** Instructions to follow **
Read through the lines below and copy the ones holding the string "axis".

** Given data **

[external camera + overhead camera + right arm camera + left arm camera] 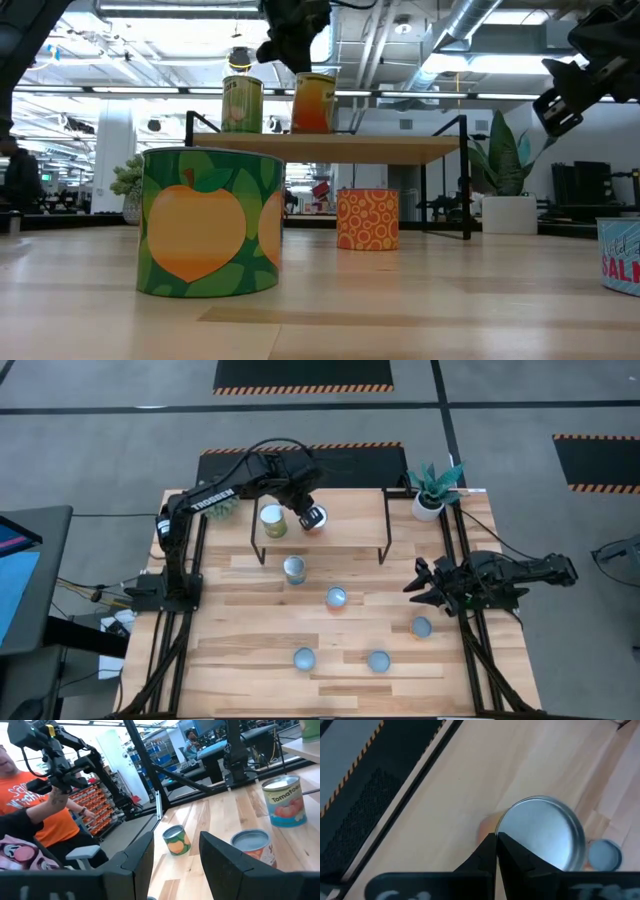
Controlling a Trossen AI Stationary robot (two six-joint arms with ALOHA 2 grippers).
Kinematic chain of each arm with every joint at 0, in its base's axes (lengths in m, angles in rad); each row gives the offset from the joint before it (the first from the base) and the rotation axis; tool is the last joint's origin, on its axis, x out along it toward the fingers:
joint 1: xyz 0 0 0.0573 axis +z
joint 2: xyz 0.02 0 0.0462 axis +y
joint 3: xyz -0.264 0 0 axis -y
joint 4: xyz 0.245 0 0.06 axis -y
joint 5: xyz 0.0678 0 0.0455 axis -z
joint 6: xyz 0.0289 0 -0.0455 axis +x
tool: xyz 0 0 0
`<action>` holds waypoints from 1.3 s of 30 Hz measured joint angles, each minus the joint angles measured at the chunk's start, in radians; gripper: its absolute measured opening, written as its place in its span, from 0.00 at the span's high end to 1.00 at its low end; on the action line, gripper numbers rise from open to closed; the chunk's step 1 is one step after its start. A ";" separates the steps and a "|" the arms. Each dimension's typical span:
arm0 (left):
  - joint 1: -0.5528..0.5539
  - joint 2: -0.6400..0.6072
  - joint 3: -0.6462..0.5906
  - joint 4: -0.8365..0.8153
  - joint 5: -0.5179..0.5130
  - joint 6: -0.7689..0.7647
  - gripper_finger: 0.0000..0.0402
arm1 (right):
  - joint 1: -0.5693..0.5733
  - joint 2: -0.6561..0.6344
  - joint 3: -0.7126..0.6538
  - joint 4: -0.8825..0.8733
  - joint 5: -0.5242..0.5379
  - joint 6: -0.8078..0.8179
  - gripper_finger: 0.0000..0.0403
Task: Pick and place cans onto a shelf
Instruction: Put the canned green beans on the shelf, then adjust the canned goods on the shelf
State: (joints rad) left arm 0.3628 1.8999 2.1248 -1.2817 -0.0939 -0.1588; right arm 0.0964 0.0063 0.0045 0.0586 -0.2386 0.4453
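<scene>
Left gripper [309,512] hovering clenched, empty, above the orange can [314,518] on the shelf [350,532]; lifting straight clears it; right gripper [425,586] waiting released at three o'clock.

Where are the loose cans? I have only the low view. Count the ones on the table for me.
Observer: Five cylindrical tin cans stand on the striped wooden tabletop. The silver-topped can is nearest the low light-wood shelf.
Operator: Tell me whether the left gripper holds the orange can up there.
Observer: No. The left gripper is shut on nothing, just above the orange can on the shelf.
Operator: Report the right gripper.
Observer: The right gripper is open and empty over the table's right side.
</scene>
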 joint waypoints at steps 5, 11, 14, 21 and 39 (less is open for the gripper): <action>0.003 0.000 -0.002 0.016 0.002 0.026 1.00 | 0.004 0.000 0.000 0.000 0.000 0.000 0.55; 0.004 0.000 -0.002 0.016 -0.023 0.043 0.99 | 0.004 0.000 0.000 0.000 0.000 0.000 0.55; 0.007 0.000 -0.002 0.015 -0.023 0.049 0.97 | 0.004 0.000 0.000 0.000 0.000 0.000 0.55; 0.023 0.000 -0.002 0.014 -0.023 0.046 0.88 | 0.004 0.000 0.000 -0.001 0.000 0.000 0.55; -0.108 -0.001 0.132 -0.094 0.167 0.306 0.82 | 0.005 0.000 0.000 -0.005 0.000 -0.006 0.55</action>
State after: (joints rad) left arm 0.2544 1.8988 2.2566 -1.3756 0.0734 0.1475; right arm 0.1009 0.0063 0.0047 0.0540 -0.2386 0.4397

** Solution **
Kinematic chain of each arm with every joint at 0, in its base's axes (lengths in m, angles in rad); each row gives the offset from the joint before it (the first from the base) and the rotation axis; tool is the last joint's origin, on its axis, x out along it toward the fingers:
joint 1: xyz 0 0 0.0573 axis +z
joint 2: xyz 0.02 0 0.0462 axis +y
joint 3: xyz -0.264 0 0 axis -y
joint 4: xyz 0.245 0 0.06 axis -y
joint 5: xyz 0.0678 0 0.0455 axis -z
joint 6: xyz 0.0289 0 -0.0455 axis +x

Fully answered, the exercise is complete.